§ PROBLEM DESCRIPTION
Give back exactly the lines of the data below, starting with the line that has "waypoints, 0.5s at" and going on through the line that has "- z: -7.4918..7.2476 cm".

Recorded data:
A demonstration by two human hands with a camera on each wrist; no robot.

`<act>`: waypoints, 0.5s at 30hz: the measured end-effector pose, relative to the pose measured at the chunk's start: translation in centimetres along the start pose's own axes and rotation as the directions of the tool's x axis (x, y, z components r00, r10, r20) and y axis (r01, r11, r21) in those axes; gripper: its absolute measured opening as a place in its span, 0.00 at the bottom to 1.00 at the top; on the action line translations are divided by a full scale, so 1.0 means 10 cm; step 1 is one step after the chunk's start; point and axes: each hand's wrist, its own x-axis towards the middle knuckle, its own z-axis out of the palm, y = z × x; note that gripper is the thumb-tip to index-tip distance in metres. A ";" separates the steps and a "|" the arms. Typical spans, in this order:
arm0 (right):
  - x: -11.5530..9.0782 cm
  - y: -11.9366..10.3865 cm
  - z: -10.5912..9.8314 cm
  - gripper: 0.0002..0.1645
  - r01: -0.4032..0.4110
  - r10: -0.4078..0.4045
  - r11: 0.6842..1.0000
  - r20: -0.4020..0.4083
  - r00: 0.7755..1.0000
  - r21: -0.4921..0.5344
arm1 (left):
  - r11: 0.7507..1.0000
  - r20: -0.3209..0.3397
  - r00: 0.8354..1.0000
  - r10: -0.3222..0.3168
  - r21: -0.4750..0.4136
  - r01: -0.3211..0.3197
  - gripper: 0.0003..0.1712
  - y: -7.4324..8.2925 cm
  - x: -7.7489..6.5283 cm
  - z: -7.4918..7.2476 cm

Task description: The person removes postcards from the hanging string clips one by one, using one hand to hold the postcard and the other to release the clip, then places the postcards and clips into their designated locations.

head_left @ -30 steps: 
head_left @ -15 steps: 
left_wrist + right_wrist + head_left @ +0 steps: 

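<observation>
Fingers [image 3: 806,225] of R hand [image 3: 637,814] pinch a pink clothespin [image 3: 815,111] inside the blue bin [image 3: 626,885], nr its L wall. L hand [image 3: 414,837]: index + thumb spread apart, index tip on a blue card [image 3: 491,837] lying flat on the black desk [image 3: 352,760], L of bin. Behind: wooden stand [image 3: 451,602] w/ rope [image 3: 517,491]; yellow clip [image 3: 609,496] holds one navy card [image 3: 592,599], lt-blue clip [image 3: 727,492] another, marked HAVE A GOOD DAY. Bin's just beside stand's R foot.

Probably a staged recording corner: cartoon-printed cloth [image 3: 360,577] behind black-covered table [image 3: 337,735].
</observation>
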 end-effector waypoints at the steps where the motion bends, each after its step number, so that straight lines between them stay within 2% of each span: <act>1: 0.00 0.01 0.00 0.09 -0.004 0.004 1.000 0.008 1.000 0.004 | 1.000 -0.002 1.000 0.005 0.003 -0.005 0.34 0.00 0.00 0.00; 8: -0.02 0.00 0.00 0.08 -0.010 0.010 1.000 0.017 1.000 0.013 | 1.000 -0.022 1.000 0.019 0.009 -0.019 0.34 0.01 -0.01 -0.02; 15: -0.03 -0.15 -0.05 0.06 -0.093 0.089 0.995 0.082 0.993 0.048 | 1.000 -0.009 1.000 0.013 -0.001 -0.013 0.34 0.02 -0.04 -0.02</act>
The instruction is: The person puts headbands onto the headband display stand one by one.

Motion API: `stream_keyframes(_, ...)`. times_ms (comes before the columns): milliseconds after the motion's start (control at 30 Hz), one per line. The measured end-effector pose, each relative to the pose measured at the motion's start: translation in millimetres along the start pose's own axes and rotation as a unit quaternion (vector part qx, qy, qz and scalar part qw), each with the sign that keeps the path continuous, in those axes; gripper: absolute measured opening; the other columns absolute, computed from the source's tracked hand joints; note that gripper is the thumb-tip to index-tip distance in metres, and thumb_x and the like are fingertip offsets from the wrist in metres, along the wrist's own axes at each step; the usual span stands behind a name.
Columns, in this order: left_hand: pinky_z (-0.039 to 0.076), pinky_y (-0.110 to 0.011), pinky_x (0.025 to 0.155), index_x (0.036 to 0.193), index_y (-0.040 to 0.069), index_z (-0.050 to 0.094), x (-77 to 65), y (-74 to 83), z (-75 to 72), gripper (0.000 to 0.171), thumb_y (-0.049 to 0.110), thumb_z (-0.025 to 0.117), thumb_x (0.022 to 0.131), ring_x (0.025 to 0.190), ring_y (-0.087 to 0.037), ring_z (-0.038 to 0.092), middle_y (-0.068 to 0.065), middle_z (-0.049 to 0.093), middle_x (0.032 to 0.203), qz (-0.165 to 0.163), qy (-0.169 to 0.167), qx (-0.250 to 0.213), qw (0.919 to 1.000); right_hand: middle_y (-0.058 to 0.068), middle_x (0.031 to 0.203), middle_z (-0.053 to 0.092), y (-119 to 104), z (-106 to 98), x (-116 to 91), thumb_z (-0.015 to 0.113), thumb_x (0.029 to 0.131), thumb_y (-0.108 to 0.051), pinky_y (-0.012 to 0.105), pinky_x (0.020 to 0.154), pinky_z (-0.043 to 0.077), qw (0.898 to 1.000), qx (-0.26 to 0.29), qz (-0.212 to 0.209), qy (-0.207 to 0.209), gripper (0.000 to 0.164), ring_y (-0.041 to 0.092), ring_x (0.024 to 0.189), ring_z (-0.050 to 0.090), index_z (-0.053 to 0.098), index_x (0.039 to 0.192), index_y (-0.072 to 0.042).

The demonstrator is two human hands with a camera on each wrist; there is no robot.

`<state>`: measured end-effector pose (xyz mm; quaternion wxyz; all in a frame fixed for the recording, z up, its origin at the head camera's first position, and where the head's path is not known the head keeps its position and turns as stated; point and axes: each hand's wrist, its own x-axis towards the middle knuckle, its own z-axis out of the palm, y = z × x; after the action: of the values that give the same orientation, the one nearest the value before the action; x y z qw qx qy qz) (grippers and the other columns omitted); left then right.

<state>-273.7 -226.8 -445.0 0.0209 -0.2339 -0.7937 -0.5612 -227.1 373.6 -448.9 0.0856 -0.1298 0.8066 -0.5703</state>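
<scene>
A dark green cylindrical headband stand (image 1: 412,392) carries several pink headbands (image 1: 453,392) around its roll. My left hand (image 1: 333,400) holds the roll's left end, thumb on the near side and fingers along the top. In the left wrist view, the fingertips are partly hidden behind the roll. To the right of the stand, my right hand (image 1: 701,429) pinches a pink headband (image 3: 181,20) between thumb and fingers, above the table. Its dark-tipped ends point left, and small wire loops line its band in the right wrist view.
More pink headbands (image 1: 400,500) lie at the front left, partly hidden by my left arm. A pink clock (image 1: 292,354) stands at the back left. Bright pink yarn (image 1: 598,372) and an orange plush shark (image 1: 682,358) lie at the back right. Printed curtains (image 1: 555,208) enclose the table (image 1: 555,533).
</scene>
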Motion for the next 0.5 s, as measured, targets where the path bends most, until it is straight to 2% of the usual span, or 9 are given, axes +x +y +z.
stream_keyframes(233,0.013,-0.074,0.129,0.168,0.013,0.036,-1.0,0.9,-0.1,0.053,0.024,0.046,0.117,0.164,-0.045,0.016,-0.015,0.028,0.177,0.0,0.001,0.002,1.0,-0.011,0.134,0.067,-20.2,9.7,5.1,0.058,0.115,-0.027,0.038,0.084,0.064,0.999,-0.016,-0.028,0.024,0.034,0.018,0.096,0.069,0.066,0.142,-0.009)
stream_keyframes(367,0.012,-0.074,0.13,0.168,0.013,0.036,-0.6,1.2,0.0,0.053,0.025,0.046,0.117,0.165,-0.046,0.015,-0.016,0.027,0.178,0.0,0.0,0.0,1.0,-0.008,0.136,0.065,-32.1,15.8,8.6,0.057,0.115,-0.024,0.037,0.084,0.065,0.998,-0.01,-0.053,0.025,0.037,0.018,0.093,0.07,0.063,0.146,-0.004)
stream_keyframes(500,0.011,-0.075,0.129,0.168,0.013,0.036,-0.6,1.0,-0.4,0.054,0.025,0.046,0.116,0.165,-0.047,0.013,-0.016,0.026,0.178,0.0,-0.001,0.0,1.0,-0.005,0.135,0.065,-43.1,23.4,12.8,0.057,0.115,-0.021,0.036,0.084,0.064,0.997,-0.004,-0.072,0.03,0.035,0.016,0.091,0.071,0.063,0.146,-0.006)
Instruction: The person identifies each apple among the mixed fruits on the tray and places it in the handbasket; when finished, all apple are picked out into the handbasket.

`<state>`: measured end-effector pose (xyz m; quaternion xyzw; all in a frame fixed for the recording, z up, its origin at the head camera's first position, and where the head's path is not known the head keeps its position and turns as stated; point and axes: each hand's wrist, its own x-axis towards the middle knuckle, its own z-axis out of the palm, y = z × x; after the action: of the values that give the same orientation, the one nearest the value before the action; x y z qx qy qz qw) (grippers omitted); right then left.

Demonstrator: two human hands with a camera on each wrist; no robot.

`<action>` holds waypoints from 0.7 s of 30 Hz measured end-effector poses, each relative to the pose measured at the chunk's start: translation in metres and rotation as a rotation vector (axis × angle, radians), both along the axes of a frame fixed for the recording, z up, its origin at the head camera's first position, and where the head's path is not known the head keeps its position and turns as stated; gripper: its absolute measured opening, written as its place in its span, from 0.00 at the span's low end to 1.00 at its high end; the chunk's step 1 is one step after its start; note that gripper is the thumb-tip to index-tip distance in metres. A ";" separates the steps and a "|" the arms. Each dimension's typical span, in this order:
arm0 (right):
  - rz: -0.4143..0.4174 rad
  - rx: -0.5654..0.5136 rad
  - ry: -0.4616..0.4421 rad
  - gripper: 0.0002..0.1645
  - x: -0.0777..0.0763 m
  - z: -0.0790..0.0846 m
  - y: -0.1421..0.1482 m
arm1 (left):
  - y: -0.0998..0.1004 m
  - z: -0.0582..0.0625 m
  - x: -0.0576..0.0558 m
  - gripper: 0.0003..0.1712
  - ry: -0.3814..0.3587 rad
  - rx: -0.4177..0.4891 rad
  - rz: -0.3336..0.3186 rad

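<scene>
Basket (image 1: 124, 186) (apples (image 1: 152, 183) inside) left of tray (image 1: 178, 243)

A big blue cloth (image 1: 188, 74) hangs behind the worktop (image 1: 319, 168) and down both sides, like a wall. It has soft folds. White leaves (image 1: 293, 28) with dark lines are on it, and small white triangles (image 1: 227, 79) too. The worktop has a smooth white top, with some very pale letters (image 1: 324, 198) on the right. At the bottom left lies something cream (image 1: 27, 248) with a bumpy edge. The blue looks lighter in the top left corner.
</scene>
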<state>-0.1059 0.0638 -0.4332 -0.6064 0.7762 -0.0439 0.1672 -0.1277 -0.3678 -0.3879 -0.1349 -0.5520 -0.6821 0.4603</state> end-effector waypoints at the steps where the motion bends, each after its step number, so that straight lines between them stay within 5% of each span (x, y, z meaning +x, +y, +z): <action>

§ TASK SOLUTION
`<act>`: waypoints, 0.5s at 30hz: the measured end-effector pose, relative to the pose measured at the chunk's start: translation in centimetres along the start pose's own axes and rotation as the directions of the tool's x axis (x, y, z components r00, r10, r20) and y axis (r01, r11, r21) in those axes; gripper: its absolute measured opening as a place in its span, 0.00 at the bottom to 1.00 at the top; on the action line translations are divided by a full scale, so 1.0 means 10 cm; step 1 is one step after the chunk's start; point and axes: each hand's wrist, its own x-axis towards the middle knuckle, its own z-axis out of the palm, y = z × x; note that gripper is the thumb-tip to index-tip distance in metres. A ";" separates the steps and a "|" the arms. Typical spans, in this order:
arm0 (right):
  - x: -11.5530..9.0782 cm
  - y: -11.9366..10.3865 cm
  - z: -10.5912..9.8314 cm
  - gripper: 0.0002..0.1645
  - r01: -0.4032..0.4110
  - r10: -0.4078..0.4045
  - r11: 0.6842..1.0000
  - r20: -0.4020..0.4083
  - r00: 0.7755..1.0000
  - r21: -0.4921..0.5344
arm1 (left):
  - r11: 0.7507..1.0000
  - r20: -0.3209..0.3397
  - r00: 0.8354..1.0000
  - r10: -0.3222..0.3168
  - r21: -0.4750..0.4136
  - r01: -0.3211..0.3197
  - gripper: 0.0003..0.1712
  - y: -7.4324..8.2925 cm
  - x: -7.7489..6.5283 cm
  - z: -7.4918..7.2476 cm

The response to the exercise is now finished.